--- The task ---
Below are entries; work out how many of their lines hold "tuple", giving only that number.

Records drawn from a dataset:

◆ ◆ ◆ ◆

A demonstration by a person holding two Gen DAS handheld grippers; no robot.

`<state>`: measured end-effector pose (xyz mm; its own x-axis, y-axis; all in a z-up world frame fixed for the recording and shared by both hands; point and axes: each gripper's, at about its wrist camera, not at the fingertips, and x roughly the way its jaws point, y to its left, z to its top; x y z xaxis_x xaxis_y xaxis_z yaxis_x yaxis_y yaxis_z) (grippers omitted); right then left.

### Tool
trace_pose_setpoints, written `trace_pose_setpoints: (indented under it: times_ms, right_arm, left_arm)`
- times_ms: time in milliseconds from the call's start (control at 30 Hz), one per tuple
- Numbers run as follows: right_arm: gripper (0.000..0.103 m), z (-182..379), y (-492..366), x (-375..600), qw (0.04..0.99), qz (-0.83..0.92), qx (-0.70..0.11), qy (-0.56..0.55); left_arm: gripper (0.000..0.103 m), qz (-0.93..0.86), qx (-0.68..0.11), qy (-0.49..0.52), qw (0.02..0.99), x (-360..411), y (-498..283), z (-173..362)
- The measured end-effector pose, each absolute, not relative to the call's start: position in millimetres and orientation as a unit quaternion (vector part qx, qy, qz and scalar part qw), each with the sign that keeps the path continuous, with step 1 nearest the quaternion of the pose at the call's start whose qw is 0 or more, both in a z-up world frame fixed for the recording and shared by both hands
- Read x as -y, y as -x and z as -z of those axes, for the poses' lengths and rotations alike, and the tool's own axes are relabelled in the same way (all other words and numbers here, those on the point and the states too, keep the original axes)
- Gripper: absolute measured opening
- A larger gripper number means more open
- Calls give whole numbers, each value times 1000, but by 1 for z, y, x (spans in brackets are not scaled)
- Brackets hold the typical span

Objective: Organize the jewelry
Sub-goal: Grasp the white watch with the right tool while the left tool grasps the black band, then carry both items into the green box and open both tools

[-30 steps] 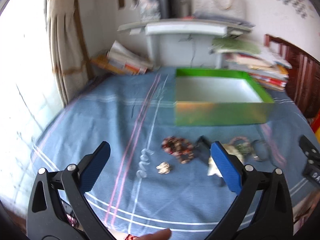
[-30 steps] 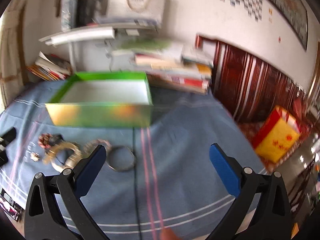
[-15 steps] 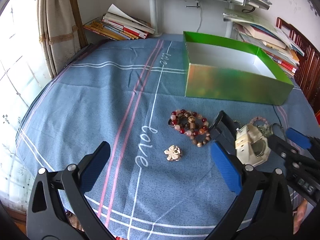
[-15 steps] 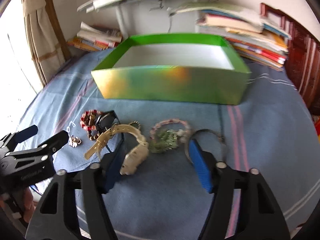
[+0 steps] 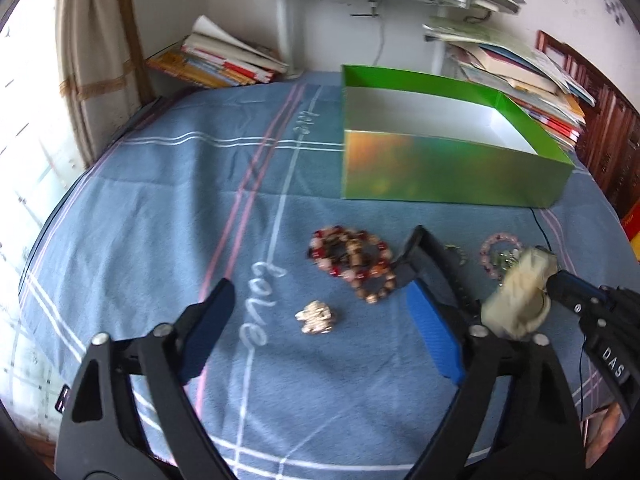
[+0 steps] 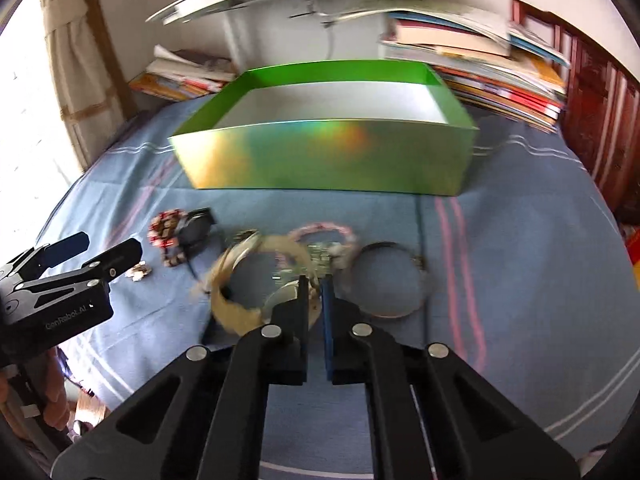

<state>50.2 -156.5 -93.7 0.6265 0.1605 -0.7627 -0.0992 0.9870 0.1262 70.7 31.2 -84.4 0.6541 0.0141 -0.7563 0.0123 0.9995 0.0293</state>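
Observation:
My right gripper (image 6: pixel 315 285) is shut on the cream watch (image 6: pixel 256 276), gripping its band and holding it just above the blue cloth; the watch also shows in the left wrist view (image 5: pixel 520 292). My left gripper (image 5: pixel 320 320) is open, low over the cloth, with a small gold brooch (image 5: pixel 316 317) between its fingers. A red and brown bead bracelet (image 5: pixel 352 260) lies just beyond it. A pink bead bracelet (image 6: pixel 324 236) and a metal bangle (image 6: pixel 388 280) lie by the watch. The open green box (image 6: pixel 328 156) stands behind, empty.
Stacks of books (image 6: pixel 492 68) and magazines (image 5: pixel 224 60) lie behind the box, with a white desk leg (image 5: pixel 288 28). A curtain (image 5: pixel 92 40) hangs at the left. A dark wooden headboard (image 6: pixel 600 120) stands at the right.
My right gripper has closed on the cream watch and lifted it slightly. My left gripper has moved a little closer to the brooch.

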Motion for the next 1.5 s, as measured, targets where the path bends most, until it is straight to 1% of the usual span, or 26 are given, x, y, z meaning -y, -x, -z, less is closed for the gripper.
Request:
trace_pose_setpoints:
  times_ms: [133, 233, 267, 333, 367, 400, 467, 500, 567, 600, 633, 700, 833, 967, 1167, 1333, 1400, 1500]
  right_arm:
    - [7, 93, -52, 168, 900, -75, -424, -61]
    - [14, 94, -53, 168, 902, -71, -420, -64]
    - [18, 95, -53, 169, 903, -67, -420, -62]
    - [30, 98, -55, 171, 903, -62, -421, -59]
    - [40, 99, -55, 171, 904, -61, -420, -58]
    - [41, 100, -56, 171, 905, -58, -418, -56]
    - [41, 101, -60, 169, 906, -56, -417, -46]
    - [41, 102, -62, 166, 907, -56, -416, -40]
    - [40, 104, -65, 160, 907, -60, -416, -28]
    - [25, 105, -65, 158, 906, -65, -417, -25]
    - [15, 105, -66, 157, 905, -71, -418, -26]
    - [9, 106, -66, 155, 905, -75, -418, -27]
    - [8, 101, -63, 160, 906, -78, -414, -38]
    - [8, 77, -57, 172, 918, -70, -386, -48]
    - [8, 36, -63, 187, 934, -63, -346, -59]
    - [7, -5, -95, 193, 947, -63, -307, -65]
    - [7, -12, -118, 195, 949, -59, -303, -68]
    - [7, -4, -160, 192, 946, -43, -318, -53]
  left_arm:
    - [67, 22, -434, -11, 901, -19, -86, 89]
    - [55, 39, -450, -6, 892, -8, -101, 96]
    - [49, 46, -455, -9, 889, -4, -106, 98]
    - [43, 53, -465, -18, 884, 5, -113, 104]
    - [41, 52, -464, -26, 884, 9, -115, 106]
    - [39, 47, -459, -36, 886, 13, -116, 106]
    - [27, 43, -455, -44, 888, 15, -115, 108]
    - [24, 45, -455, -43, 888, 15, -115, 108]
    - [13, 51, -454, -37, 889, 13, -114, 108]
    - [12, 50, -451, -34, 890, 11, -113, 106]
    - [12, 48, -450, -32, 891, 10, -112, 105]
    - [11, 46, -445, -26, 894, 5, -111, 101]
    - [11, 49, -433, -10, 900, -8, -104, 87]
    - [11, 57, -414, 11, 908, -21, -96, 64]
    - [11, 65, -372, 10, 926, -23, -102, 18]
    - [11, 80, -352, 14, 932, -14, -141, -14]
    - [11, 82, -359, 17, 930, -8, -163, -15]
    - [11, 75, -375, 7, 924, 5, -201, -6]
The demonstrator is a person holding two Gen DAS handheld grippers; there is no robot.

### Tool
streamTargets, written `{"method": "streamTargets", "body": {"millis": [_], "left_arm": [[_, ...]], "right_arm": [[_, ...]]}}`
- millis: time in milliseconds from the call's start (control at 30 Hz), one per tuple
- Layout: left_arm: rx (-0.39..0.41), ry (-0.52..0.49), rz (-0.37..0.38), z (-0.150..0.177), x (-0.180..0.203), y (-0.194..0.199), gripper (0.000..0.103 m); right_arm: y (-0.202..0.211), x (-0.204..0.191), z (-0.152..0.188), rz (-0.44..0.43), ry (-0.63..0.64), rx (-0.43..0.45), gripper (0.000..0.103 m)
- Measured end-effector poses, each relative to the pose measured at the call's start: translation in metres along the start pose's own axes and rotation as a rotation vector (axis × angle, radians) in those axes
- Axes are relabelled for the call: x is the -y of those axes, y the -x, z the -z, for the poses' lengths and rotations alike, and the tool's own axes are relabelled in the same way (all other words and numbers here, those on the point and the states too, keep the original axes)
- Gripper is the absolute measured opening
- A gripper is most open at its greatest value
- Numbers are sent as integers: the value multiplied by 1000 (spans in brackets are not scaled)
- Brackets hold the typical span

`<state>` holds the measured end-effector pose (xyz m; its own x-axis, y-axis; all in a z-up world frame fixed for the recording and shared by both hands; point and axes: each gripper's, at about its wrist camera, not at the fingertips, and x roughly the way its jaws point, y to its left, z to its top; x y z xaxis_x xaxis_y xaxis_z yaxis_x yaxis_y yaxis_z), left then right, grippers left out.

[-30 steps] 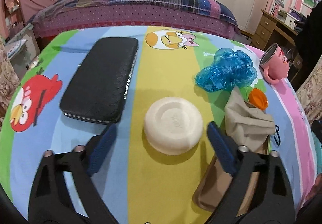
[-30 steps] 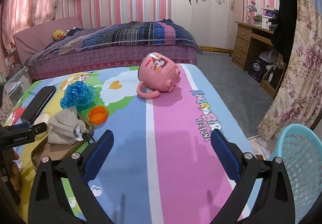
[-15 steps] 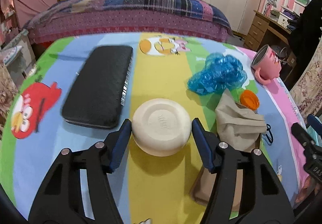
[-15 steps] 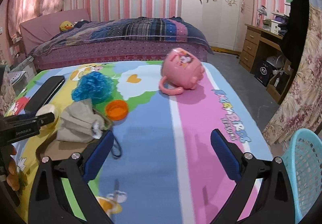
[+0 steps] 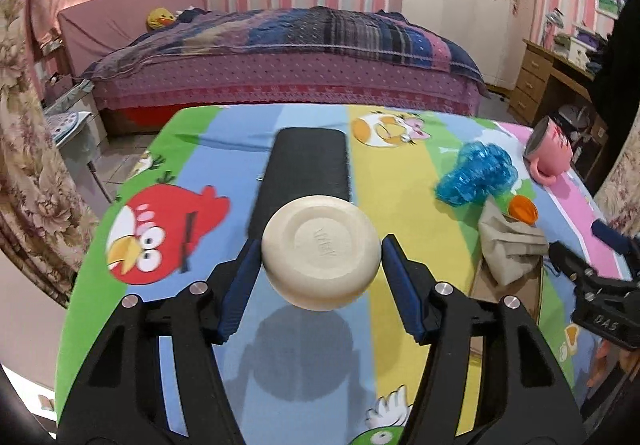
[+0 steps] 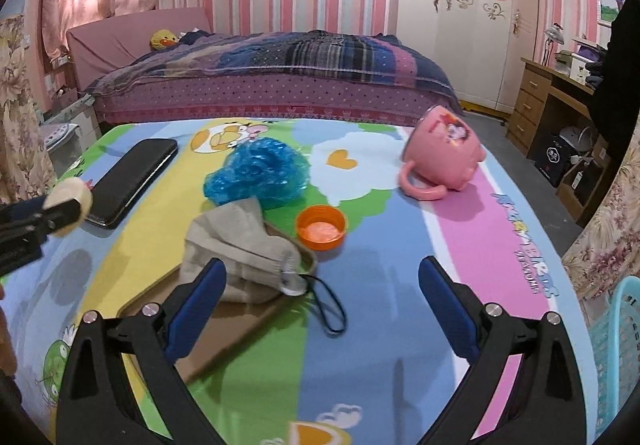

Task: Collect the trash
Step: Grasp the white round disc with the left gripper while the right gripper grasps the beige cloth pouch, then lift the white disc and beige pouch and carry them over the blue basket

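Note:
My left gripper point(image 5: 318, 265) is shut on a round cream disc point(image 5: 320, 251) and holds it lifted above the cartoon tablecloth; its shadow lies below. The disc also shows at the left edge of the right wrist view point(image 6: 72, 201). My right gripper point(image 6: 320, 297) is open and empty above the table, near a beige cloth pouch point(image 6: 236, 257) on a brown tray point(image 6: 208, 329). A crumpled blue plastic bag point(image 6: 258, 175) and an orange cap point(image 6: 321, 231) lie beyond the pouch.
A black case point(image 5: 304, 173) lies behind the disc. A pink mug point(image 6: 444, 155) lies on its side at the far right of the table. A light blue basket point(image 6: 618, 345) stands off the table's right edge. A bed stands behind.
My left gripper closed on the cream disc and lifted it off the table. My right gripper moved left, toward the pouch and orange cap.

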<state>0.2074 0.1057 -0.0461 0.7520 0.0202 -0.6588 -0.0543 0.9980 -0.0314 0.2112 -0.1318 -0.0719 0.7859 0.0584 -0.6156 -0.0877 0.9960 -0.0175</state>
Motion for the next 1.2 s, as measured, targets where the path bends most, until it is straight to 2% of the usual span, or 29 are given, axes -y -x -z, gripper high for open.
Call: {"method": "streamTargets", "body": {"millis": [233, 467, 500, 567, 600, 667, 700, 800, 967, 1200], "left_arm": [[-14, 51, -23, 1, -24, 4, 61], [-21, 71, -22, -1, -27, 7, 61], [-21, 73, -18, -2, -27, 7, 61], [-17, 64, -16, -3, -24, 9, 61], [-15, 58, -17, -3, -22, 10, 61], [-8, 41, -21, -5, -18, 12, 61], [-3, 34, -21, -6, -16, 14, 61], [6, 35, -16, -8, -12, 17, 61], [26, 19, -6, -11, -2, 25, 61], [62, 3, 5, -16, 14, 36, 61]], "right_arm": [[-12, -16, 0, -22, 22, -37, 95], [-23, -35, -5, -40, 92, -67, 93], [-25, -36, -5, -51, 91, -74, 89], [-27, -37, -5, -65, 94, -88, 69], [-28, -38, -4, -70, 98, -92, 55], [-26, -40, -4, -80, 107, -81, 49], [-26, -41, -3, -81, 109, -78, 38], [-21, -37, -3, -94, 102, -52, 26], [-1, -22, -8, -89, 70, 20, 22], [20, -6, -10, -84, 85, 36, 22]]}}
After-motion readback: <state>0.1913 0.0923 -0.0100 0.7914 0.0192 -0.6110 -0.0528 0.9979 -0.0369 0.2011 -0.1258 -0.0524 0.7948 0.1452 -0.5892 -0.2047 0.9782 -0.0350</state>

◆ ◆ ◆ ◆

--- Result ---
2